Items from a data source
------------------------------------------------------------

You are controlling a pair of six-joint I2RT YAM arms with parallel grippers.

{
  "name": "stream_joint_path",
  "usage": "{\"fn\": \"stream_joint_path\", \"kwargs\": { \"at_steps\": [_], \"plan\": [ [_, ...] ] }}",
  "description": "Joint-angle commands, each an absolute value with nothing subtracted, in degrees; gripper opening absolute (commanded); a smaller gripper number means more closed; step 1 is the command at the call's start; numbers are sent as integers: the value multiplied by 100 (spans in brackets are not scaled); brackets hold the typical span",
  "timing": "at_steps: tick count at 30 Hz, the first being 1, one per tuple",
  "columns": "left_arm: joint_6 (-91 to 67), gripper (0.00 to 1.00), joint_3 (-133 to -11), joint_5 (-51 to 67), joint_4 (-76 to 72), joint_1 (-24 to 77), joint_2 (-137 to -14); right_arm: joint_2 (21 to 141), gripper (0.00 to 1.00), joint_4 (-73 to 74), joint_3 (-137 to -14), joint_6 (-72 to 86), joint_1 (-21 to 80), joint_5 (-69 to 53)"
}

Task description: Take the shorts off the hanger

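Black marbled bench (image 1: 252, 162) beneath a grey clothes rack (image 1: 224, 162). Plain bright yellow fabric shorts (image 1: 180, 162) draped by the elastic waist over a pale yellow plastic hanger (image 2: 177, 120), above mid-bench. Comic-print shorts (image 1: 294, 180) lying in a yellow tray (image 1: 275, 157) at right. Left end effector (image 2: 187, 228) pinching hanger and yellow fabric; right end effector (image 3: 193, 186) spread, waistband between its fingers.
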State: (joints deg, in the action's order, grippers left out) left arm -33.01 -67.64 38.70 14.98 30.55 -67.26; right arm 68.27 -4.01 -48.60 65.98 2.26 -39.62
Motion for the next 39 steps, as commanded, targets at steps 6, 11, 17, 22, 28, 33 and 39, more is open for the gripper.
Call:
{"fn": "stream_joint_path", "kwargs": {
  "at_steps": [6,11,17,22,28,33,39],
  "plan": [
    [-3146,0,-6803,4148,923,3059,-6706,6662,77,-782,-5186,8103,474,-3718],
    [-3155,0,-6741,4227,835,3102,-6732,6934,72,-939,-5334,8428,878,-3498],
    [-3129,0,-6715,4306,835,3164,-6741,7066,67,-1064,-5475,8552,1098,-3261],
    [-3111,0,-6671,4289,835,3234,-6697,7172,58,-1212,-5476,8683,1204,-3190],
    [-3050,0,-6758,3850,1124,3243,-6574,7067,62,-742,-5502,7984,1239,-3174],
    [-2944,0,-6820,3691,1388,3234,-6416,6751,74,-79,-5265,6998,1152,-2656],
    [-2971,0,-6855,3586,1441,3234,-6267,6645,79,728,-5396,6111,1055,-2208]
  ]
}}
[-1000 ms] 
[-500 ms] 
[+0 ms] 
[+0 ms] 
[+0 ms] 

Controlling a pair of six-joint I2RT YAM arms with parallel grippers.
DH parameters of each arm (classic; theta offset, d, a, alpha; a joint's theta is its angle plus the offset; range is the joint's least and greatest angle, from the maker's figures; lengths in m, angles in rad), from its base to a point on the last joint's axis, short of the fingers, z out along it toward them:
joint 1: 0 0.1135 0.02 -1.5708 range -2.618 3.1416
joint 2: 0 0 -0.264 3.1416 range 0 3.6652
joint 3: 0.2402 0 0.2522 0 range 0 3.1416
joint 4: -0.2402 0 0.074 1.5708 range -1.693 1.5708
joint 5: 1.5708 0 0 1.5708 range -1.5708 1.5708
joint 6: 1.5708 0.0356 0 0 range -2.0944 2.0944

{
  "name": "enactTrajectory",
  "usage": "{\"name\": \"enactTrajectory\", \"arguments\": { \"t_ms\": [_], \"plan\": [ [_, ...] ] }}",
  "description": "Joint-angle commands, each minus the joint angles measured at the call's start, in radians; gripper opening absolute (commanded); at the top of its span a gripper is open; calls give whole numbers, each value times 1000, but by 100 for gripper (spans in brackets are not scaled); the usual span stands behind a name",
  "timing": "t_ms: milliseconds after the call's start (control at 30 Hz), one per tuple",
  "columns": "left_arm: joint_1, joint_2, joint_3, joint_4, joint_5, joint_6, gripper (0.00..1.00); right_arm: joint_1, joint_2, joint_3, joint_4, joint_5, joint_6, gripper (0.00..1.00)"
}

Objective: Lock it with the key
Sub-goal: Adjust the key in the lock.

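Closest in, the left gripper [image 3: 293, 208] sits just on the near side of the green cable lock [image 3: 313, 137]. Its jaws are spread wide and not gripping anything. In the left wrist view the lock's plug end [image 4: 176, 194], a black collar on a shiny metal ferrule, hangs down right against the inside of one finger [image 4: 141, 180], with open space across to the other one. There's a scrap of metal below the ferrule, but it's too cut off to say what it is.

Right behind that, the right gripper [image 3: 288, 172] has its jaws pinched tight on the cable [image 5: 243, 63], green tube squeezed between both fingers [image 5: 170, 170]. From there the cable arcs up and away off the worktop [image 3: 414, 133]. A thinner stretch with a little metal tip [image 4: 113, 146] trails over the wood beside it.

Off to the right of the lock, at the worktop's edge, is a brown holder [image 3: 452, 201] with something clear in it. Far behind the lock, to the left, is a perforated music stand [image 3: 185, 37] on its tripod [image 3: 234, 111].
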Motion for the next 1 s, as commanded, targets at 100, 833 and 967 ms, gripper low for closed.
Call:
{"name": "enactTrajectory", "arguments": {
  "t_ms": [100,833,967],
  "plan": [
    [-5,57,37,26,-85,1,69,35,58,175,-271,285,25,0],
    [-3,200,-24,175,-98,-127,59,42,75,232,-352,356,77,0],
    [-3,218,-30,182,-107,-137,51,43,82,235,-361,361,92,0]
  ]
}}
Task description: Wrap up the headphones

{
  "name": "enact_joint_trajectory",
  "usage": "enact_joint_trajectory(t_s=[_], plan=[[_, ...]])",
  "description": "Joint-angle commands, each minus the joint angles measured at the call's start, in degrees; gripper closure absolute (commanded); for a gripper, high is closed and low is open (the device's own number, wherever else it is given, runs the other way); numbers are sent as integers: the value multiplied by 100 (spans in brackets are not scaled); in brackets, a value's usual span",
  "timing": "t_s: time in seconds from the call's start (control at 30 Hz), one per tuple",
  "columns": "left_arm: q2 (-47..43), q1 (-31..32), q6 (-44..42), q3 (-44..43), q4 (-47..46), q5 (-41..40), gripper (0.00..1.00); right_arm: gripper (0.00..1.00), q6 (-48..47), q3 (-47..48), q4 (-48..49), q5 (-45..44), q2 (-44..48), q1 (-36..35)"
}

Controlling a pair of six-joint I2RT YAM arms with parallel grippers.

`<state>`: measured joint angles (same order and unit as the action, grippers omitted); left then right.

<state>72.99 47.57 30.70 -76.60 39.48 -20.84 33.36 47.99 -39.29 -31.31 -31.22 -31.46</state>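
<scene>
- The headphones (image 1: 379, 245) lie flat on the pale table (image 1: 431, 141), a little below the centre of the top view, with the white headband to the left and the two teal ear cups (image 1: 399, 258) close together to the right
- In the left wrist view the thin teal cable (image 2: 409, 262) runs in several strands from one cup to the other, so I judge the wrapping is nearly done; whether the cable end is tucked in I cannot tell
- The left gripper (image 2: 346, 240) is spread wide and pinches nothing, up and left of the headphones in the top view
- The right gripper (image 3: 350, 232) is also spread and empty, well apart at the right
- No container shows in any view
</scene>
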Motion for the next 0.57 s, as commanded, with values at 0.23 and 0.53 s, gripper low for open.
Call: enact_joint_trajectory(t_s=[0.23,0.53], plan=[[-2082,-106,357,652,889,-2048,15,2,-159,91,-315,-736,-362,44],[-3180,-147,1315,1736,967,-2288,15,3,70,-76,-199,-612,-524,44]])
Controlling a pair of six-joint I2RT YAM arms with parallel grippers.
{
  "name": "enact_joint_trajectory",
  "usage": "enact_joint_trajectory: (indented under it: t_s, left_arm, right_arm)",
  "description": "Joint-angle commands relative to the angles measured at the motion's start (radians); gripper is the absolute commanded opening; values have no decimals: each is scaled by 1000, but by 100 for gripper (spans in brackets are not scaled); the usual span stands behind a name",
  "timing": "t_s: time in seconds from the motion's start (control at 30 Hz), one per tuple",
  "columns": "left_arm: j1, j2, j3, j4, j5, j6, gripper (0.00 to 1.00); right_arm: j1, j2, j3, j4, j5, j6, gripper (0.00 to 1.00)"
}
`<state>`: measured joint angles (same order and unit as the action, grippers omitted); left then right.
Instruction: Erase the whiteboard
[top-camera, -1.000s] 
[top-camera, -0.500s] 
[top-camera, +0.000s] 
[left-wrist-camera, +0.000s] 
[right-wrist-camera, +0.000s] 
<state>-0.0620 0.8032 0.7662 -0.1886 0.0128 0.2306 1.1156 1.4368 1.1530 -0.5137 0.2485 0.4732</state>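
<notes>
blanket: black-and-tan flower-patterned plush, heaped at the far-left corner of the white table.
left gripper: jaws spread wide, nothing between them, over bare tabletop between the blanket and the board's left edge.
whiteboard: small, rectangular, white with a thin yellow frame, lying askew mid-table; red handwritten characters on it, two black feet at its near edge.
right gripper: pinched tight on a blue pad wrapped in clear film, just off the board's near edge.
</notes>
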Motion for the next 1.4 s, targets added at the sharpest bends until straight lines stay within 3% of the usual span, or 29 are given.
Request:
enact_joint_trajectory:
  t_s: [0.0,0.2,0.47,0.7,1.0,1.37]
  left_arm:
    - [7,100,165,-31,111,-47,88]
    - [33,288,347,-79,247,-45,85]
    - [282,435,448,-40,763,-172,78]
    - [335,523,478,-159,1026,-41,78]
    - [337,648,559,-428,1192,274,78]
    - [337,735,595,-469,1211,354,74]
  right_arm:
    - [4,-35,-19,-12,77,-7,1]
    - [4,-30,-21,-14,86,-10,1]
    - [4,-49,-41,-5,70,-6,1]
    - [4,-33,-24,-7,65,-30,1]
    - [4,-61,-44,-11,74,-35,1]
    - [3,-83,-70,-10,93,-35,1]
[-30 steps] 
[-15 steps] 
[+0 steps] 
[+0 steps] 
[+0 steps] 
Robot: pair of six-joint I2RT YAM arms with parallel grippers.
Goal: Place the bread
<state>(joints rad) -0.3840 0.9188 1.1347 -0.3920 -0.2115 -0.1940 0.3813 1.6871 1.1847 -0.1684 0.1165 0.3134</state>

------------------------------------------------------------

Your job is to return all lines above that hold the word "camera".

[top-camera, -1.000s] 
[top-camera, -0.500s] 
[top-camera, +0.000s] 
[left-wrist-camera, +0.000s] 
[right-wrist-camera, +0.000s] 

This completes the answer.